● Goal of the exercise: Look through the listing underneath for "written", and copy every line that has it.

───

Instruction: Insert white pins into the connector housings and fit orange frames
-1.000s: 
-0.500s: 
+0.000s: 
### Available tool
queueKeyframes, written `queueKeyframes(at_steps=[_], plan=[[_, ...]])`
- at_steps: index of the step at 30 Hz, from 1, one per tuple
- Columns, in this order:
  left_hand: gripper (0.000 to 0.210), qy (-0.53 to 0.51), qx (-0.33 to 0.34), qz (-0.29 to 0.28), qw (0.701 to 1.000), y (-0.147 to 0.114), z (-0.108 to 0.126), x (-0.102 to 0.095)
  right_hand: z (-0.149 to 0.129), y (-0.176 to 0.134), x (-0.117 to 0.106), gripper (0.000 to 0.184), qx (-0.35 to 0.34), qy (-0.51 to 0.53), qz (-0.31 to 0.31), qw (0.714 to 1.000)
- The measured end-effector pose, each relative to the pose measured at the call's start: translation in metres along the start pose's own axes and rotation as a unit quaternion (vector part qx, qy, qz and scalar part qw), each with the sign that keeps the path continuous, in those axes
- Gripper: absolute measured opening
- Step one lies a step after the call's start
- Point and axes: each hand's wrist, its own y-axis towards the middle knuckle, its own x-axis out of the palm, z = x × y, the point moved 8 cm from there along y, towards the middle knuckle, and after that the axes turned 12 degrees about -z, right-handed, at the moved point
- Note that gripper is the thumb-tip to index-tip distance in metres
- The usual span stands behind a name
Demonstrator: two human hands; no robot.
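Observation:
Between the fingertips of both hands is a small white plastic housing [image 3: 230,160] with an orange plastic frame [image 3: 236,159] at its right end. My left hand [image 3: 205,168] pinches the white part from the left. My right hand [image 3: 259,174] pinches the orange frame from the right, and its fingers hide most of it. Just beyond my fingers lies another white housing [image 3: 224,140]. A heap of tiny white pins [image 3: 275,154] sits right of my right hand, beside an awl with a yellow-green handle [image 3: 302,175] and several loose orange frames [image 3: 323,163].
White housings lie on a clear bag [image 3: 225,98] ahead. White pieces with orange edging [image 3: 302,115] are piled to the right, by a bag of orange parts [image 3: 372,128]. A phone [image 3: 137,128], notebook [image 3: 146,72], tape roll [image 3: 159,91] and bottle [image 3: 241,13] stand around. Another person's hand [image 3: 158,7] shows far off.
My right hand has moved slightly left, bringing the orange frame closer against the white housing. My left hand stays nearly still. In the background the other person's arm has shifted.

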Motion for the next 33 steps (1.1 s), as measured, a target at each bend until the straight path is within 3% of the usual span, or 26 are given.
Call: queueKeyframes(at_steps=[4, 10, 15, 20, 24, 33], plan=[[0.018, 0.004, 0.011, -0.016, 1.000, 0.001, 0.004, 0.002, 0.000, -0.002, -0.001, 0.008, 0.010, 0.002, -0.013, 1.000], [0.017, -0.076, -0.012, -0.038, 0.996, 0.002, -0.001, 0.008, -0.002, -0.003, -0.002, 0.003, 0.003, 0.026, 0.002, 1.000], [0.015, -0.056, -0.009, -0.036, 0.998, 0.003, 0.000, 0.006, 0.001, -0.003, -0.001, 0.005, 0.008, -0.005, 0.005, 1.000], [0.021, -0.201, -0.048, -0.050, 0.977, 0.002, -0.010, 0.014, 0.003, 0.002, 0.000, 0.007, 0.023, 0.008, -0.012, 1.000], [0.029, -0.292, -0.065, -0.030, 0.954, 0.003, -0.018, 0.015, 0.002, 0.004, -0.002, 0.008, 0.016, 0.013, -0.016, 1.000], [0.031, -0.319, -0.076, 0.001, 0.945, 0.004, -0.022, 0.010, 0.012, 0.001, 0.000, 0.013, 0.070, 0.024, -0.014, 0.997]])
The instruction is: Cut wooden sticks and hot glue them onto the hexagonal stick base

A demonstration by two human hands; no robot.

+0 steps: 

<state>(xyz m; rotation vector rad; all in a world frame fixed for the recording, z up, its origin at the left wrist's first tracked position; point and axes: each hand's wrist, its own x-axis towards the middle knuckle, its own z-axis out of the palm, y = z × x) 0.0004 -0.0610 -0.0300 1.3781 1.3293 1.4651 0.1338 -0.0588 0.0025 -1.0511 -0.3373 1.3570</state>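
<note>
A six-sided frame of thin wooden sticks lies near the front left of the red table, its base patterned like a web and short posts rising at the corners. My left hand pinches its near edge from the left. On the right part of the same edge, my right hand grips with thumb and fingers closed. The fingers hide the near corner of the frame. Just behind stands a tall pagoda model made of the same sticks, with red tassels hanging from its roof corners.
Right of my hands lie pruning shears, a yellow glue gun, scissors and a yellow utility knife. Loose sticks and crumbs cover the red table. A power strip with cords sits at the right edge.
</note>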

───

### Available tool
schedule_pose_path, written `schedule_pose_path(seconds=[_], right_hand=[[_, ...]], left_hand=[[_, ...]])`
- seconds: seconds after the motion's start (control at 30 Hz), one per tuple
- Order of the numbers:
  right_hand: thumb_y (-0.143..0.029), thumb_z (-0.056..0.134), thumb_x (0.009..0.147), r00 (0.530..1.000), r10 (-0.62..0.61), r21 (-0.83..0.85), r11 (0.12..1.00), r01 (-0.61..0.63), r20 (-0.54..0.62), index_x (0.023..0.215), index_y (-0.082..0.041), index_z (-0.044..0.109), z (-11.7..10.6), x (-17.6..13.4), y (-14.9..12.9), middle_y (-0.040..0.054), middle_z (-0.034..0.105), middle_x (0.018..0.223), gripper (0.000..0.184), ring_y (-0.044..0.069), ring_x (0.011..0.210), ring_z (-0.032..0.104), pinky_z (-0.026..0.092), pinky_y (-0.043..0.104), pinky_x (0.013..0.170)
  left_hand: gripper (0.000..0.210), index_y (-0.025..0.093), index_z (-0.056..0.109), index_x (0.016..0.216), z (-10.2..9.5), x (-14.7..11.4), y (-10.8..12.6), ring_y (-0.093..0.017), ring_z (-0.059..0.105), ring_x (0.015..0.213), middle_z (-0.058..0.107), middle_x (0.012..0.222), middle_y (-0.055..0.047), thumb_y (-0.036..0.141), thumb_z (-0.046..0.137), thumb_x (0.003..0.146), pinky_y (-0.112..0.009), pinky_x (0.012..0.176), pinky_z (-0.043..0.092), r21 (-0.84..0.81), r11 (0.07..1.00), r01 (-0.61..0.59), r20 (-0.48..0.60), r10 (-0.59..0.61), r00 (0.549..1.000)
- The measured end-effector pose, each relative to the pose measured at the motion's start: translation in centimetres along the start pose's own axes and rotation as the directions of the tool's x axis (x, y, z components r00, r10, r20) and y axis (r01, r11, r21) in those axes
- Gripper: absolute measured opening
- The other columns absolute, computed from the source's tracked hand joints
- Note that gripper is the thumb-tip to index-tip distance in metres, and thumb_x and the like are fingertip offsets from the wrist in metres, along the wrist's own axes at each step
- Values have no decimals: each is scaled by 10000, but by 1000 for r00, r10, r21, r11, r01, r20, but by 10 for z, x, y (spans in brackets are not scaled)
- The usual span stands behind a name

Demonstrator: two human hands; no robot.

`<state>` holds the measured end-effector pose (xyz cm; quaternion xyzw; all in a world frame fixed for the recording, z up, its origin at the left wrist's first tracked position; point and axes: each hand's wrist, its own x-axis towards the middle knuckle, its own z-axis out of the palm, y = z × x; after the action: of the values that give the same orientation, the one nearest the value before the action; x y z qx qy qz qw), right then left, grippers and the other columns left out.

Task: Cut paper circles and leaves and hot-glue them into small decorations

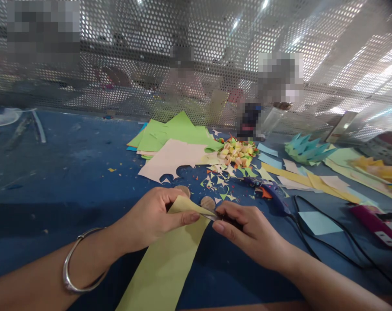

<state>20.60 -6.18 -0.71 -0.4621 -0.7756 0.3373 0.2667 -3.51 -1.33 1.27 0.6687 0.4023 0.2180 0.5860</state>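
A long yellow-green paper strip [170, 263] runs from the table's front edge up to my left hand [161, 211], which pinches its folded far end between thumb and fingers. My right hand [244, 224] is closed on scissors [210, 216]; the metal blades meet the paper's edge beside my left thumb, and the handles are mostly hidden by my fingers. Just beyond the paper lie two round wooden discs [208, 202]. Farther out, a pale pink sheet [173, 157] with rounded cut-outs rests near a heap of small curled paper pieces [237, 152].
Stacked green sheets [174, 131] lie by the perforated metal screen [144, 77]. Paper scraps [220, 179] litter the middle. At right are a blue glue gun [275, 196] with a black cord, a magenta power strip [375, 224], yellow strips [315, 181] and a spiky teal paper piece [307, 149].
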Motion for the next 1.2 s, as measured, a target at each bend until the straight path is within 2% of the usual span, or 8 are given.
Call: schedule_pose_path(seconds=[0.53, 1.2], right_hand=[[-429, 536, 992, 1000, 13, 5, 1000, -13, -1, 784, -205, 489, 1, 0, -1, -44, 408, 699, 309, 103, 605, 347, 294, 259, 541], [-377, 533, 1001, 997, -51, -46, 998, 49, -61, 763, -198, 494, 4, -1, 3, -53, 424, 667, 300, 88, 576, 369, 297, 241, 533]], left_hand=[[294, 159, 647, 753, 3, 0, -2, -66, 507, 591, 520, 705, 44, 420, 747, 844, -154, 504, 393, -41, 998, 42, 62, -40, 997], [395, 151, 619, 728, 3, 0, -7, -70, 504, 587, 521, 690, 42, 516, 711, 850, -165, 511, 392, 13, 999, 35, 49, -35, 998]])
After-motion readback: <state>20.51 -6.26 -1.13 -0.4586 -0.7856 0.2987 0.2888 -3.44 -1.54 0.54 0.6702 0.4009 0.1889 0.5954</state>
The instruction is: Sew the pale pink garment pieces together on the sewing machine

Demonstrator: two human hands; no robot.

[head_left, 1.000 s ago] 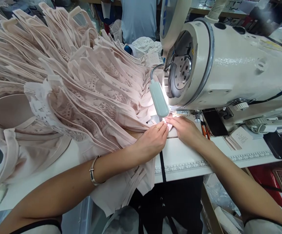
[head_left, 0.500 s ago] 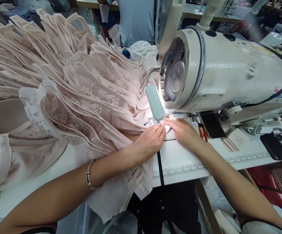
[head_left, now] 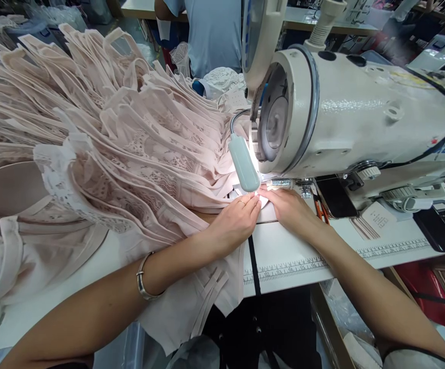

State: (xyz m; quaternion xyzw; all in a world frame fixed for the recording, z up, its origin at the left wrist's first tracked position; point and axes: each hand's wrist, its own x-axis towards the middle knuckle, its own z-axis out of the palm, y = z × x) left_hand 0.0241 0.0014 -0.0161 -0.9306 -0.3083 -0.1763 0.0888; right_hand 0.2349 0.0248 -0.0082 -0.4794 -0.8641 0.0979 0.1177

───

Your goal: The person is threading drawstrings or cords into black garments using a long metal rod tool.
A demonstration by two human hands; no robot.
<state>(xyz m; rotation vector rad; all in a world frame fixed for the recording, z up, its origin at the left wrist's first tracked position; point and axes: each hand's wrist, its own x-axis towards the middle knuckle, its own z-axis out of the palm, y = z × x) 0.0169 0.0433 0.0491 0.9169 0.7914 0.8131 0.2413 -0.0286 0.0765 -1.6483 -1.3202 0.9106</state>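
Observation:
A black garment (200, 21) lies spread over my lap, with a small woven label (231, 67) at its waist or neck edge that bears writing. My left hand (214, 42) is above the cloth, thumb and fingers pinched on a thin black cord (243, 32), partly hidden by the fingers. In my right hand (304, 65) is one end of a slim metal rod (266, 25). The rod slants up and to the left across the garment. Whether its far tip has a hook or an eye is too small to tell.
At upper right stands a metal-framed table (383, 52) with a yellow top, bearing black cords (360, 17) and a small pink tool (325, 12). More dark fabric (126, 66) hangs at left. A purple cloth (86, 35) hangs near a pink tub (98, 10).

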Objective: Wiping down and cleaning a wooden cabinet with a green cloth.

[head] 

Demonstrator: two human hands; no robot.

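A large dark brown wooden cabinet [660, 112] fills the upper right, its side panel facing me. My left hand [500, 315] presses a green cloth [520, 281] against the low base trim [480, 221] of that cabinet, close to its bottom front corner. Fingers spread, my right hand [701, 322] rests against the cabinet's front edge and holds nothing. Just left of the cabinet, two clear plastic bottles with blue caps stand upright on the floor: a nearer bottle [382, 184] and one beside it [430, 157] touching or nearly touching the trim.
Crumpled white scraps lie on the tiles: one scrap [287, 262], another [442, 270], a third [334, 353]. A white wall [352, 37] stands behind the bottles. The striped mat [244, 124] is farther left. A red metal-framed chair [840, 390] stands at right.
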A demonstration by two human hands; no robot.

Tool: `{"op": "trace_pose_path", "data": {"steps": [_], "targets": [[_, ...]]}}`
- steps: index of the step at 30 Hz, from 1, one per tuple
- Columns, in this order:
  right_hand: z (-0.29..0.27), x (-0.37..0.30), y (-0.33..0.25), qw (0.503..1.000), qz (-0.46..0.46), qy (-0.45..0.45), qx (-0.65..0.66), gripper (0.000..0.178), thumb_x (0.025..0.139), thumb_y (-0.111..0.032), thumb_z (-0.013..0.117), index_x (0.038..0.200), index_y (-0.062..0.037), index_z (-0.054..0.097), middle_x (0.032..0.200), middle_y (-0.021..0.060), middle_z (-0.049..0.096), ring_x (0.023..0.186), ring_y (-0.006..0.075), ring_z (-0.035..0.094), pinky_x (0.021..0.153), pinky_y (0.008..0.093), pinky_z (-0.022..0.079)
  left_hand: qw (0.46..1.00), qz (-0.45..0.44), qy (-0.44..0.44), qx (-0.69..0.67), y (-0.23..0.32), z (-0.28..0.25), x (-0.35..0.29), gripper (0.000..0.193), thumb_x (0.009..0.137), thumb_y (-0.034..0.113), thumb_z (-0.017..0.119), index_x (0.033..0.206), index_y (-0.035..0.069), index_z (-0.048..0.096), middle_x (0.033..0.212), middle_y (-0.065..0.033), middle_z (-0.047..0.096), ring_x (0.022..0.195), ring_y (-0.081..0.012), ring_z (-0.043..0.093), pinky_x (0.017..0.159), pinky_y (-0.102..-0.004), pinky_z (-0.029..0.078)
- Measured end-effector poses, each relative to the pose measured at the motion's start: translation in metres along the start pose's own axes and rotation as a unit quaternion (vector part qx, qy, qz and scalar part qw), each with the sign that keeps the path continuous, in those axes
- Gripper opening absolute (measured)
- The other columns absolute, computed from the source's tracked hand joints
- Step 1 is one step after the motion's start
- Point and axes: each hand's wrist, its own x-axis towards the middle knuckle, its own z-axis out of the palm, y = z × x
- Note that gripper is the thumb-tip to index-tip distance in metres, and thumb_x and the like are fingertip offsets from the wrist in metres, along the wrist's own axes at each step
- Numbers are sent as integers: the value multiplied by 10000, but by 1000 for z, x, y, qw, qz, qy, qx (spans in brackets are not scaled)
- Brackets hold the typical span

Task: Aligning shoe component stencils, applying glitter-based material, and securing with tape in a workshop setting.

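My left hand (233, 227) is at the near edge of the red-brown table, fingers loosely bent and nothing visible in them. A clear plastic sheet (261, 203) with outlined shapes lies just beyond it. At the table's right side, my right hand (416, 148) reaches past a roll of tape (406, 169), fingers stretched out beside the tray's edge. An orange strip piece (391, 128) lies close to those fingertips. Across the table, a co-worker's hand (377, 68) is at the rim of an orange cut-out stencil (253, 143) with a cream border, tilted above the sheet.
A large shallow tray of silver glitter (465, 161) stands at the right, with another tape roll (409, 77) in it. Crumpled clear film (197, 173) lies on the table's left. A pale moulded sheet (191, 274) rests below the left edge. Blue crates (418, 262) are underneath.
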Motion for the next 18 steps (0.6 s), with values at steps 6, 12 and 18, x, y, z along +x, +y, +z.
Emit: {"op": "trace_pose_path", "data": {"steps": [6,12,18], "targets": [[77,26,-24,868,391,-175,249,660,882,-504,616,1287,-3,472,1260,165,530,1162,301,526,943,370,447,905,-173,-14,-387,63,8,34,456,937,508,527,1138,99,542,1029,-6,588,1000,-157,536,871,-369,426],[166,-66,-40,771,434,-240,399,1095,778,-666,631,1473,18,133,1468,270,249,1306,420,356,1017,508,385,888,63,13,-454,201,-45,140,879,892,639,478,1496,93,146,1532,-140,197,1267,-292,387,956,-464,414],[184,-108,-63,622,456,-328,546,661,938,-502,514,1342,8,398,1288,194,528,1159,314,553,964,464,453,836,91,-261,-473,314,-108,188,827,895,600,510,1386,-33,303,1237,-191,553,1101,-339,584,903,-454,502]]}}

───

● Solution for this problem:
queueKeyframes, written `queueKeyframes(at_steps=[_], plan=[[_, ...]])`
schedule_pose_path, written `schedule_pose_path(seconds=[_], right_hand=[[_, ...]], left_hand=[[_, ...]])`

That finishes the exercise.